どこまでも付き纏う彼女の言葉に辟易しながらも、栞李は実乃梨の言葉にもしずしずと頷いた。
「うん、わかった。私でよければ付き合うよ」
〜〜〜〜〜〜〜〜〜〜〜〜〜〜〜
「じゃーまた明日ね〜栞李!」
最後までぶんぶんと大袈裟に手を振る実乃梨を見送った栞李は、スマートフォンの案内を頼りに学校近くのマンションへと向かった。
夕暮れ色に染まった街は、見慣れない景色のはずが人々の生活が染み付いているかのような昔懐かしい匂いがした。
「ここ……だよね?」
地図の示された場所に建っていたのは10階はあろうかという背の高い葡萄茶色の建物だった。
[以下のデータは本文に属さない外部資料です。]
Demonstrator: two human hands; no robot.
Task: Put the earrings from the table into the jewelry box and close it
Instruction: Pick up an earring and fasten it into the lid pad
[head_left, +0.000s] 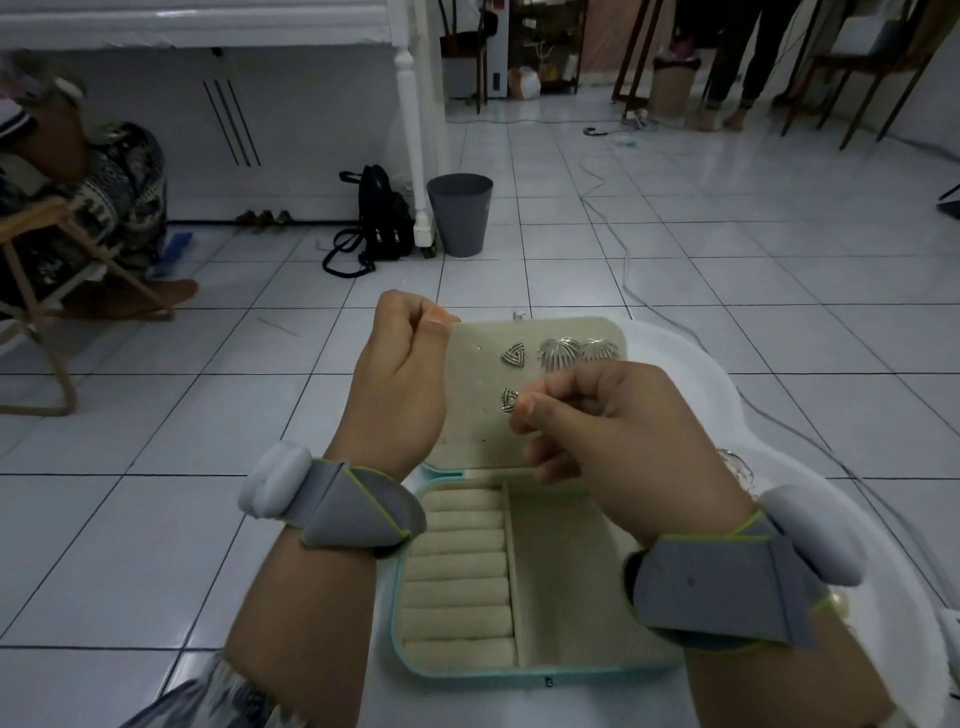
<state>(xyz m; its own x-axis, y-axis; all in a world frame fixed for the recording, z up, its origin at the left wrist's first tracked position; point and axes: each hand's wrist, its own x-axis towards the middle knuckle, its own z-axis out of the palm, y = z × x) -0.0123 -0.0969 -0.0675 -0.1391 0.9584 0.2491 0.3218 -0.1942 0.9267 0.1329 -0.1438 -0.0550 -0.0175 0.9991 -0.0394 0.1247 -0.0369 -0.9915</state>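
Note:
An open teal jewelry box (410, 597) with a beige lining lies on a white table (857, 525). Its beige earring panel (467, 415) stands upright. My left hand (400, 384) pinches the panel's top left corner. A triangular silver earring (514, 355) and two fan-shaped silver earrings (558, 351) are pinned on the panel. My right hand (613, 431) pinches a second triangular earring (508, 401) against the panel, below the first. A bit of metal jewelry (737, 467) shows on the table behind my right wrist.
The box base holds ring rolls (457, 566) on the left and an open compartment (566, 577) on the right. On the tiled floor beyond are a grey bin (460, 215), a black backpack (376, 218), cables, a seated person at left and a standing person's legs at far right.

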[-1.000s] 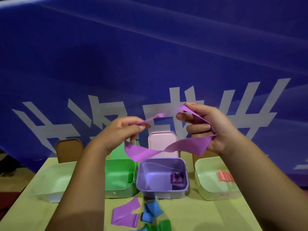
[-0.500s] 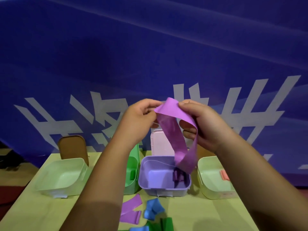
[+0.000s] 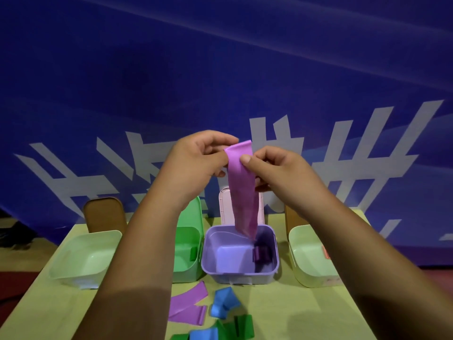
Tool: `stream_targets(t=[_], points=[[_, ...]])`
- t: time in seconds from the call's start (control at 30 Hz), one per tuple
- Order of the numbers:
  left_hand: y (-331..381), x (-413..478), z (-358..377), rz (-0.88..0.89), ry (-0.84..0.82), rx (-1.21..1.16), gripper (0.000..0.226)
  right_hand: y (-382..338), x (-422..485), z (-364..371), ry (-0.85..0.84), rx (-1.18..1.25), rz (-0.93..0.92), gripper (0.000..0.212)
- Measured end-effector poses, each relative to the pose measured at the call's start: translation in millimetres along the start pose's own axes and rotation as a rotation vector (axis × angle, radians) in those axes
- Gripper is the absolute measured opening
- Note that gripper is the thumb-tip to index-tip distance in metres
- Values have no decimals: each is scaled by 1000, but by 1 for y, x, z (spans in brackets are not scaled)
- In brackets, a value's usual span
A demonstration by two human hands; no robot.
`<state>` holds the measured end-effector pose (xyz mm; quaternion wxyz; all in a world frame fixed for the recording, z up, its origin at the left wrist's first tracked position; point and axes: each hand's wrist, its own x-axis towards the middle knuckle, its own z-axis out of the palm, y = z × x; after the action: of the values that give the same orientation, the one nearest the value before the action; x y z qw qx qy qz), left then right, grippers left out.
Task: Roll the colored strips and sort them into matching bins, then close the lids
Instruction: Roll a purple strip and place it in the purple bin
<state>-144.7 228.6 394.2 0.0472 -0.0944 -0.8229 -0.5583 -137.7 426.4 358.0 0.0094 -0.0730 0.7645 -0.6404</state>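
We see left hand (image 3: 196,163) and right hand (image 3: 277,170) pinching the top of a purple strip (image 3: 241,190) | it hangs over the purple bin (image 3: 240,276) | loose strips (image 3: 188,303) lie on the table (image 3: 282,312)

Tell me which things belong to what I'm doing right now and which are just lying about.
In use: held purple strip, left hand, right hand, purple bin.
Lying about: green bin, left pale bin, loose purple strip, blue strip, banner.
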Motion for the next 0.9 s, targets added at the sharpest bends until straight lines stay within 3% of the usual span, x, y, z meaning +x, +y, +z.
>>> stream_targets(t=[0.17,0.4,0.63,0.9], points=[[7,-8,-6,26,-63,41,23,-2,2,-1,21,-30,-46,23],[4,-17,-7,14,-108,71,35,2,1,0,1,-31,-46,21],[1,-17,2,33,81,128,17,4,1,4,-32,-7,-43,25],[7,-19,0,25,112,152,16,9,1,2,4,-197,-101,28]])
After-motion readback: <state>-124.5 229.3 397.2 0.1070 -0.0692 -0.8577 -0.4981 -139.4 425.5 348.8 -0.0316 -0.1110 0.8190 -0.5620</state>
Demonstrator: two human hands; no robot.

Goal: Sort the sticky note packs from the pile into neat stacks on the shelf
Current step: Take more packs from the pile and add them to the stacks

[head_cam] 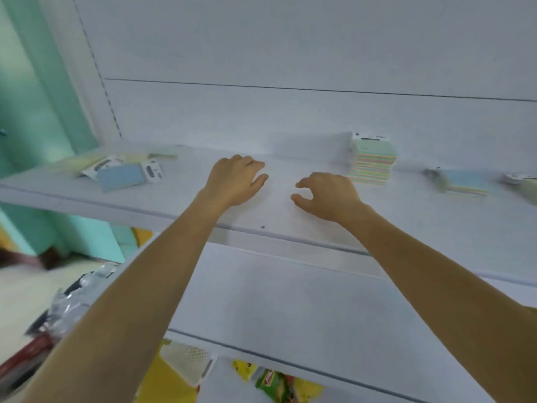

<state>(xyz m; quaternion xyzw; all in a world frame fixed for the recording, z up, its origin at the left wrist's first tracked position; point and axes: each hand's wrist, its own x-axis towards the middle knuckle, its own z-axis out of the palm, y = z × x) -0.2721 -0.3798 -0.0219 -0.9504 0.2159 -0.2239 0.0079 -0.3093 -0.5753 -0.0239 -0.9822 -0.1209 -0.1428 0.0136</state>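
I see both the left hand point(235, 181) and right hand point(325, 196) empty, fingers loose, over the shelf point(261, 225); loose sticky note packs point(128, 173) at left look light, probably slick-wrapped, so I'd pinch their edges.

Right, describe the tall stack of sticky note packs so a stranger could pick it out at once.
Start at the long white shelf where both bare hands are. Look just beyond the right hand, against the back wall: the tall stack of pastel striped sticky note packs stands there. It is far higher than the low blue-topped stack further right, and unlike the loose scattered pile of packs at the left end.
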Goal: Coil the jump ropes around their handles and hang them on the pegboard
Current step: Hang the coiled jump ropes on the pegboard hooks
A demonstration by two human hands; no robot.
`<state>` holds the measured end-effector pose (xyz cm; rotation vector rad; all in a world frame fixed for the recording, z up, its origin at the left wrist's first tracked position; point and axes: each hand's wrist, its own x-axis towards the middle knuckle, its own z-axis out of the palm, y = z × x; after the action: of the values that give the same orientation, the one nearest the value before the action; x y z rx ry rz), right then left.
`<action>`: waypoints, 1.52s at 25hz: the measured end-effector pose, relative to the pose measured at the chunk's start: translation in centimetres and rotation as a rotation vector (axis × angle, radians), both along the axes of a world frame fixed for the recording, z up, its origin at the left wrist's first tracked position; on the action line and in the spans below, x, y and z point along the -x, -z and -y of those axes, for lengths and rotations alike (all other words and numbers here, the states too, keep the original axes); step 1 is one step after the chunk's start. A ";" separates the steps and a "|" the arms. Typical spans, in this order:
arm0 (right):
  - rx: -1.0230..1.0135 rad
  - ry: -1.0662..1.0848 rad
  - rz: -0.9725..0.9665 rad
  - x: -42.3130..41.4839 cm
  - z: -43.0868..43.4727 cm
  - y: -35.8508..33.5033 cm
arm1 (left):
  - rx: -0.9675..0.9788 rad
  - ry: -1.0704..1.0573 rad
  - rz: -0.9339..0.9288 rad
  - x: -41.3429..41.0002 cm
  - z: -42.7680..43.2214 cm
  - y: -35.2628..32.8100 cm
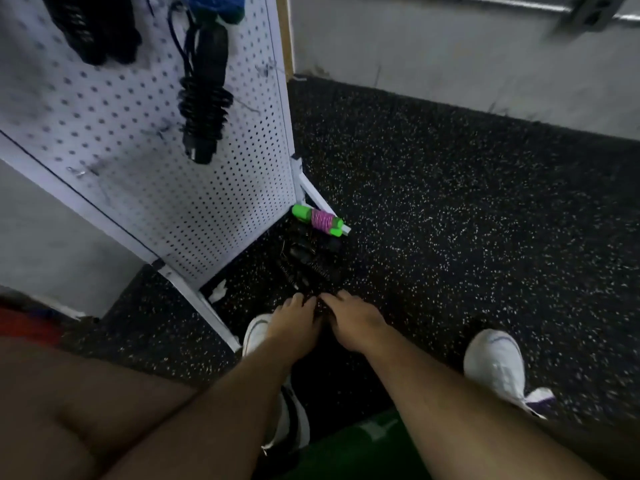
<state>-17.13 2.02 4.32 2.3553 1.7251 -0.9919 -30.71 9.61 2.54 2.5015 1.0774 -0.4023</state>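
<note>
A white pegboard (114,133) stands on the left. On it hang a coiled black jump rope (204,102), another black one (93,29) at the top left, and a blue and green one (221,5) at the top edge. On the speckled floor by the board's foot lies a green-handled rope with pink cord (318,220) wound round it. Just in front of it lies a pile of black jump ropes (308,261). My left hand (294,323) and my right hand (353,323) reach down side by side, fingertips at the near end of the black pile. Whether the fingers hold any cord is hidden.
The pegboard's white base leg (207,313) runs along the floor left of my hands. My white shoes (495,365) stand on the black rubber floor on either side. A grey wall (450,57) closes the back. A scrap of white material (218,291) lies by the leg.
</note>
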 end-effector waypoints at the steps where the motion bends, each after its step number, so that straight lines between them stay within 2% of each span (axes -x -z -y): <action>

そこは明姫月学園と提携しているマンションで、主に栞李のような他県から入学した生徒が一人暮らしをするための学生寮に似た施設だった。
「ここだ、310号室」
案内された部屋の前にたどり着いた栞李が受け取った部屋の鍵を取り出そうとすると、不意にその鉄製の鍵が栞李の指先から滑り落ちた。
「っとと…」
────きっと誰にでも起こるであろう、そんな些細な『偶然』さえも、いたずらな“運命サマ”はそれをあたかも『必然』であったかのように飾りつける。
ひとつ、大きく跳ねたそれが転がっていった先に、誰かの足元が見えた。
「はい、これ」
「あ、ありがとうございますうぇッ!?」
鍵を拾い上げてくれた少女と顔を合わせた瞬間、栞李の思考が硬直した。
夜風に揺れるやわらかな黒髪に、月明かりを吸い尽くすような曇りのない白肌。そして、まっすぐに栞李を見つめる強かな瞳。
見間違えるはずもない、昼間の彼女だった。
「り、莉緒菜ちゃん……が、どうしてここに?」
「どうしてって、ここが私の部屋だからだけど」
そう言って彼女は、ごく自然な表情のまま、栞李の隣室309号室の扉を指さした。
「ホントに?」
「本当に」
「やっぱり冗談だったり……」
「しない」
それはまるで最初からこの場所に収束するよう仕組まれていたかのような、末永栞李の慌ただしい高校生活初日の締めくくりだった。